## [What to produce]
Repeat only the lines below from the one containing "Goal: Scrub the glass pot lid" through the one containing "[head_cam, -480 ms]", inclusive, exactly as written.
####################
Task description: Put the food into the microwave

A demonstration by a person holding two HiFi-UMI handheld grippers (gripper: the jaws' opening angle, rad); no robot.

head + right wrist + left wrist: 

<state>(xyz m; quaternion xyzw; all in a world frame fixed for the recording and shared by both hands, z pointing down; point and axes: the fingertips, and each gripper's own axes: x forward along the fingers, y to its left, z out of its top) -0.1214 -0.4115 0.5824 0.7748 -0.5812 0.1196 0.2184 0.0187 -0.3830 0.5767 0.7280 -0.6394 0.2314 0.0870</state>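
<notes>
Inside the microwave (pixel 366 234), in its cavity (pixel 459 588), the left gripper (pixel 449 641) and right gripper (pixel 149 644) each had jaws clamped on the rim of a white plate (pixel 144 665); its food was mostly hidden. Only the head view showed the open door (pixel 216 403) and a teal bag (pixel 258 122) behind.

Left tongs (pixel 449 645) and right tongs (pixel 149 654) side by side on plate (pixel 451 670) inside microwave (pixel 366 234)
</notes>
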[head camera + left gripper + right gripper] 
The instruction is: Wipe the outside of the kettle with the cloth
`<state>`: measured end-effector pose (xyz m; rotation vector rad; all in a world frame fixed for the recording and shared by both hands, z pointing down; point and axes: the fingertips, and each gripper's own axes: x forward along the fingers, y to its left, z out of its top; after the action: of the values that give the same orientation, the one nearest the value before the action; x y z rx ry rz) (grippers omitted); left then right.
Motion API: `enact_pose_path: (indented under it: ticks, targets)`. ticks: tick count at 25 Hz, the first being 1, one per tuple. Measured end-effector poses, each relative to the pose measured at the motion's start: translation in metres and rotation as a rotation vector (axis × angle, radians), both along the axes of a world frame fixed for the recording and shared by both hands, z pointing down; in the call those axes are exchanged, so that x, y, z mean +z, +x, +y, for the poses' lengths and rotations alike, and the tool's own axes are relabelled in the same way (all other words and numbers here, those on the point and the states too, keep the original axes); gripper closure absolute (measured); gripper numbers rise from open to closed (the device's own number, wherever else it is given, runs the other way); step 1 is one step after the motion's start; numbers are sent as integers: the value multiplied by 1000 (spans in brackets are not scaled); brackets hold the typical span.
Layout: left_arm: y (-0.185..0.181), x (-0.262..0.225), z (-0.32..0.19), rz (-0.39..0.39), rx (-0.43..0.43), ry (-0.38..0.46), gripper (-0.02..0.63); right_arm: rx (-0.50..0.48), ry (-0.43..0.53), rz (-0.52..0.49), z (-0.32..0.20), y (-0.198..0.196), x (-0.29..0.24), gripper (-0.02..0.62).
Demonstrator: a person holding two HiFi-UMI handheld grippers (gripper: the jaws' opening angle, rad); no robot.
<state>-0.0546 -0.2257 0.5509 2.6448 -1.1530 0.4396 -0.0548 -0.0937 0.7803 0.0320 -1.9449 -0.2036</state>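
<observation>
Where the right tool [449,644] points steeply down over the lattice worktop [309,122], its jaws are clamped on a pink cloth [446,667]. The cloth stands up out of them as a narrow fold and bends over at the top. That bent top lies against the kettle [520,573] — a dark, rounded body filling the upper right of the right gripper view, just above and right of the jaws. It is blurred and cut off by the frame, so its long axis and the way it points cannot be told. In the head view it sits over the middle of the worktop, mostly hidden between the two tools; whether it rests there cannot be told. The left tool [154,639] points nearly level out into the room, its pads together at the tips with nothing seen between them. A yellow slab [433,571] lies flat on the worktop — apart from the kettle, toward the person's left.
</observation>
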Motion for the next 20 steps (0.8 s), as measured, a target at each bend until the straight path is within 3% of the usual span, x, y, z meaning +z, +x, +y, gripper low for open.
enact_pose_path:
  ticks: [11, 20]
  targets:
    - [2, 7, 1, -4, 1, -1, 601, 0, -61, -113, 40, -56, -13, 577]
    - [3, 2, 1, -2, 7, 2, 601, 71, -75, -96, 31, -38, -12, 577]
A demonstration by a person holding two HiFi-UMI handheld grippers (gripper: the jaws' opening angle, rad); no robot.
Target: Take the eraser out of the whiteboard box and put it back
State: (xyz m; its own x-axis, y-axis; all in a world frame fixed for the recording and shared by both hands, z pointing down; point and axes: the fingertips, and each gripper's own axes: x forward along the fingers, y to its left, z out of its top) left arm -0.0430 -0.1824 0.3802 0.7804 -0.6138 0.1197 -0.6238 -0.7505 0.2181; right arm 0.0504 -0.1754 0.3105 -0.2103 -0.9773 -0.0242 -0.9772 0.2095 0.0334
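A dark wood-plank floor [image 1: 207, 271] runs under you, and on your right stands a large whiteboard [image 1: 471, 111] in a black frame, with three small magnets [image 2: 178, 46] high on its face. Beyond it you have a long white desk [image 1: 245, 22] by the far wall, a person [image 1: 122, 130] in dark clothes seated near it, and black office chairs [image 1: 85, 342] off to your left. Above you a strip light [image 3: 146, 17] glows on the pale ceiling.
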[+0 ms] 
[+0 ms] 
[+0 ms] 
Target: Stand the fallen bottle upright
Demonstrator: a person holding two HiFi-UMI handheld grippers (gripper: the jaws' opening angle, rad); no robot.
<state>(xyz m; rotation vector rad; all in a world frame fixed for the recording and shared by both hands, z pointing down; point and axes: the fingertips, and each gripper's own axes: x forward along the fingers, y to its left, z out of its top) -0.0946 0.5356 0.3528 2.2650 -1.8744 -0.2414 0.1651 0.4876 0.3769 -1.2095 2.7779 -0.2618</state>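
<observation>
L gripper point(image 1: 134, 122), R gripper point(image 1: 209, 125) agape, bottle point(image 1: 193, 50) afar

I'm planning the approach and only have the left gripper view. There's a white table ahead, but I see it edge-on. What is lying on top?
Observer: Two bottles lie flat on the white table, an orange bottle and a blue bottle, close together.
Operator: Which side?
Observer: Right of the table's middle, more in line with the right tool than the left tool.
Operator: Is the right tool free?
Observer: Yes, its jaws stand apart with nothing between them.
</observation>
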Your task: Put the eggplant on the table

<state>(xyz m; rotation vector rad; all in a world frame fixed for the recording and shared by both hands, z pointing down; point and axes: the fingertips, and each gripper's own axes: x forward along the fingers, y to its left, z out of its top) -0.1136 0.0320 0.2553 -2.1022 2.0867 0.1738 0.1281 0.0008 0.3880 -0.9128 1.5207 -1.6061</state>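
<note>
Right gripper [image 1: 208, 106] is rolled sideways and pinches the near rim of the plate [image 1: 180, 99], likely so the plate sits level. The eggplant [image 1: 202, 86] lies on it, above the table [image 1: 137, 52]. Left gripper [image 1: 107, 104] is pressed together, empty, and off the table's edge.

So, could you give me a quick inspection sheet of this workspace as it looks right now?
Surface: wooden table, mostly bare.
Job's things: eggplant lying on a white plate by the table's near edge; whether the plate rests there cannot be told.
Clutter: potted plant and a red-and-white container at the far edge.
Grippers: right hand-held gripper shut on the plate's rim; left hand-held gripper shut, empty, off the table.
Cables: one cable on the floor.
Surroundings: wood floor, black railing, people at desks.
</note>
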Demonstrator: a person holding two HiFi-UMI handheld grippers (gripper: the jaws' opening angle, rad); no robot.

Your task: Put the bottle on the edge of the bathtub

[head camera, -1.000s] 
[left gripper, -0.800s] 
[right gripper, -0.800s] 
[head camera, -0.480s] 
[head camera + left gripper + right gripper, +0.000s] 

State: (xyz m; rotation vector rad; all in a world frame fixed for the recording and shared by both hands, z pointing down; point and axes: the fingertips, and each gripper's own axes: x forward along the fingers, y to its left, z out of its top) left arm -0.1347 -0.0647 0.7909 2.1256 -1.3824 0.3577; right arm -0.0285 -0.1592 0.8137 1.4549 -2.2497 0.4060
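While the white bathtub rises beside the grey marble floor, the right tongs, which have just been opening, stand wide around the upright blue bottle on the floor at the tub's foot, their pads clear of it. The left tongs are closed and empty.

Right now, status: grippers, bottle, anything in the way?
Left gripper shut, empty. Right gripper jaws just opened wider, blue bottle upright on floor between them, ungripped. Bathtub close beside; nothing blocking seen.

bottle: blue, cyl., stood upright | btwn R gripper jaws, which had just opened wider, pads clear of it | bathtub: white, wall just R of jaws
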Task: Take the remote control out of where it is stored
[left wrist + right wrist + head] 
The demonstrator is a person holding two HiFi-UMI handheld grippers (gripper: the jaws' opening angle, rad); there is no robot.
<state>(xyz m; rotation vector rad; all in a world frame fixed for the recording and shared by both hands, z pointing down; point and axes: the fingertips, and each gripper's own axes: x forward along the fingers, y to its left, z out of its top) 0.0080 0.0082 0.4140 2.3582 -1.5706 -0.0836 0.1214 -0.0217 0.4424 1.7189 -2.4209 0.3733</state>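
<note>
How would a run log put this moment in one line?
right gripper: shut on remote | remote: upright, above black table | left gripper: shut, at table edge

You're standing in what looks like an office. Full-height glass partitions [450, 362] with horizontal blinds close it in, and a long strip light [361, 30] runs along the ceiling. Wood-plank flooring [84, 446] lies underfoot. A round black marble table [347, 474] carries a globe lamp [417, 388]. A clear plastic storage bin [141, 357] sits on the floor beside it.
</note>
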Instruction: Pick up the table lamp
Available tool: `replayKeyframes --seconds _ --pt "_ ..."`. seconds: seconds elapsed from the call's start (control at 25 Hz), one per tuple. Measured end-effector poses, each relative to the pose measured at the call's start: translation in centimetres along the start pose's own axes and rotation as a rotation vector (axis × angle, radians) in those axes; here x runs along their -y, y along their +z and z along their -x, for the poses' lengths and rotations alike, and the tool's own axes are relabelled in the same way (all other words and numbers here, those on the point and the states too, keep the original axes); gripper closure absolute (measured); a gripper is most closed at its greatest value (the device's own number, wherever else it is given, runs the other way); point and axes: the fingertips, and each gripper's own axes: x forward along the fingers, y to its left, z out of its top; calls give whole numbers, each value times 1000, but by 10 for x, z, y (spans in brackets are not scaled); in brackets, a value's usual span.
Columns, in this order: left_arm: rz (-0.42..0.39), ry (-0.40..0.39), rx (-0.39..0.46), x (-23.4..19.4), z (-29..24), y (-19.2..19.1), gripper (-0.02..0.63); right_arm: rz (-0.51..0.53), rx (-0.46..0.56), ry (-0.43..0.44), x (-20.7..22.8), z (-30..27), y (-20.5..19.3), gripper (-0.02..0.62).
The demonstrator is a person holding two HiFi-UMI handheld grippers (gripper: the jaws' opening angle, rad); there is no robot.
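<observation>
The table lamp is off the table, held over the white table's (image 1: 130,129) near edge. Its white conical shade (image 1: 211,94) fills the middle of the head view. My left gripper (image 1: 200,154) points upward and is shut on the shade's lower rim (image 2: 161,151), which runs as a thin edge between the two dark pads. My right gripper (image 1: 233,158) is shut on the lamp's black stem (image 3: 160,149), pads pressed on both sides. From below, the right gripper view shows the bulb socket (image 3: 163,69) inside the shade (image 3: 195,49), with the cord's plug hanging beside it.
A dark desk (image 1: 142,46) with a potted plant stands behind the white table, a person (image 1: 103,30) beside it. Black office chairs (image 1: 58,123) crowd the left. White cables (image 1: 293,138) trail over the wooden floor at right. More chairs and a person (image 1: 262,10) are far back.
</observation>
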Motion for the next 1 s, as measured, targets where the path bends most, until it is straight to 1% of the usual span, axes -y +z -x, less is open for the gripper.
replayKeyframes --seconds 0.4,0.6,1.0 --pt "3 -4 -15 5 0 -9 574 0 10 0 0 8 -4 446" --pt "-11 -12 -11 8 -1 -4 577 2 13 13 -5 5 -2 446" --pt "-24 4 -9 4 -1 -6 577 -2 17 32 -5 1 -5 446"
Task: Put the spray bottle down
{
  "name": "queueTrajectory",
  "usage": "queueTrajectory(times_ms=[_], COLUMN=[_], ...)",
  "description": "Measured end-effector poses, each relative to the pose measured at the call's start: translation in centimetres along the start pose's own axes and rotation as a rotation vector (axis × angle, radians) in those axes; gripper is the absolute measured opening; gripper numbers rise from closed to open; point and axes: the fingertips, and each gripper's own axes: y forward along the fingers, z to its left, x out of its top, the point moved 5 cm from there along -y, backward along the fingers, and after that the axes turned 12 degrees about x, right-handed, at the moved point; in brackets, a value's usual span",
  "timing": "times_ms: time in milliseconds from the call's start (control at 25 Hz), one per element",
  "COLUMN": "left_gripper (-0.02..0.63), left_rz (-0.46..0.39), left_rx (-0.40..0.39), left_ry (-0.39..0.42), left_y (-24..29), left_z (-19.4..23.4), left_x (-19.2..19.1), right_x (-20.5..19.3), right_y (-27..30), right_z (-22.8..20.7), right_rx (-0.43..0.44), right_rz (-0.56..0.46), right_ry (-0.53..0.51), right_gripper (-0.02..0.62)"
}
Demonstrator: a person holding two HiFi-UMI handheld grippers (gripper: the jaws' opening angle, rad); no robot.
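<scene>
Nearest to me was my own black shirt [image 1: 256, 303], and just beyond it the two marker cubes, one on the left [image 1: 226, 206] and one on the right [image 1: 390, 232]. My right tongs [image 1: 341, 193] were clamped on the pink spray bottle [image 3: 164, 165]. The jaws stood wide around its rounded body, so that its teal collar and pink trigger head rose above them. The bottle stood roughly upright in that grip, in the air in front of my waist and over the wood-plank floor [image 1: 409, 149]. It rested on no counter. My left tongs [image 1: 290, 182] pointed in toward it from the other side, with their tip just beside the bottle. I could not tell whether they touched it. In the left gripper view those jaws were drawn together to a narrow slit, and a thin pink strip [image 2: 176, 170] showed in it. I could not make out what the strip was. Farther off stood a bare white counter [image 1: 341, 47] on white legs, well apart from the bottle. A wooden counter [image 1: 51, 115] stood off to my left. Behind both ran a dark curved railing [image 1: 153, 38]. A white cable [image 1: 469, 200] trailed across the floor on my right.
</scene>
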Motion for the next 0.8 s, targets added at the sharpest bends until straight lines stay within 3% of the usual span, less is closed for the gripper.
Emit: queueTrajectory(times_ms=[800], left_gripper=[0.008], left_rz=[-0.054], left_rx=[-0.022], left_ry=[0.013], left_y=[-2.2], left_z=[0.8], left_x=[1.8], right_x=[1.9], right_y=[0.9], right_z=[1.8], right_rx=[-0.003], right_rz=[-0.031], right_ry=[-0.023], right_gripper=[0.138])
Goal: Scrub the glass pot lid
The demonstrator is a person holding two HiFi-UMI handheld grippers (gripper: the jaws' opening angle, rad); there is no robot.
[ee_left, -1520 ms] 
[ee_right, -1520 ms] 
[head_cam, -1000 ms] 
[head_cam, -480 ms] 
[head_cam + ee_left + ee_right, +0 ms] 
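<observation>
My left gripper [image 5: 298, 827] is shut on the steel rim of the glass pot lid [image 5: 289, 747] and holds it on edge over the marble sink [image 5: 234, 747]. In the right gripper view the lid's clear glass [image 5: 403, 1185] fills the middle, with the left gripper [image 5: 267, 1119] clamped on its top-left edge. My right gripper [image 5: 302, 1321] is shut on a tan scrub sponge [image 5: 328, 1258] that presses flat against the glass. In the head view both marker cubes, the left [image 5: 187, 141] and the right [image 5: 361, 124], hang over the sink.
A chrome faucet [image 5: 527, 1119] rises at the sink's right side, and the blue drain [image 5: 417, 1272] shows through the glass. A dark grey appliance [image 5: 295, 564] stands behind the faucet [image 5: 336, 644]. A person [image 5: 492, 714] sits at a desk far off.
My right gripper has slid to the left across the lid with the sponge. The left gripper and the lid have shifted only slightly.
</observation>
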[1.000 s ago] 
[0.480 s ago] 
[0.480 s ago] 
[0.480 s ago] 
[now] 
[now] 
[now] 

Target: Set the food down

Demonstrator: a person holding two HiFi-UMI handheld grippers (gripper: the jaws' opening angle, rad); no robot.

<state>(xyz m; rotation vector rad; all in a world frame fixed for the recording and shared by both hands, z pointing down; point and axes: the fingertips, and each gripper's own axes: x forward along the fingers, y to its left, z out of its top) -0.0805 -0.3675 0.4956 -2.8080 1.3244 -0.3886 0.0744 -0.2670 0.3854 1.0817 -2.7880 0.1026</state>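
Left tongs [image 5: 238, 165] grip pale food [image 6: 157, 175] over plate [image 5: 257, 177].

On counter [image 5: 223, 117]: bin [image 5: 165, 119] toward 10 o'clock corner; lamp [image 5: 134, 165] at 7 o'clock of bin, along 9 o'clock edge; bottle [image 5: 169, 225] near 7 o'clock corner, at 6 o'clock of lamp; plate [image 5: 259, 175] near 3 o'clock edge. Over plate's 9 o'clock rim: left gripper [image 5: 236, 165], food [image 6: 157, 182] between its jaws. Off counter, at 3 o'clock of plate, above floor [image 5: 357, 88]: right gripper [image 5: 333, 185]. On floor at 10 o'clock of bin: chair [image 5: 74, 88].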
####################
## [Exercise solution]
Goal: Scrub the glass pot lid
The demonstrator is a person holding two HiFi-UMI handheld grippers (gripper: the jaws' opening angle, rad); there is no robot.
[ee_left, -1520 ms] 
[ee_right, -1520 ms] 
[head_cam, -1000 ms] 
[head_cam, -480 ms] 

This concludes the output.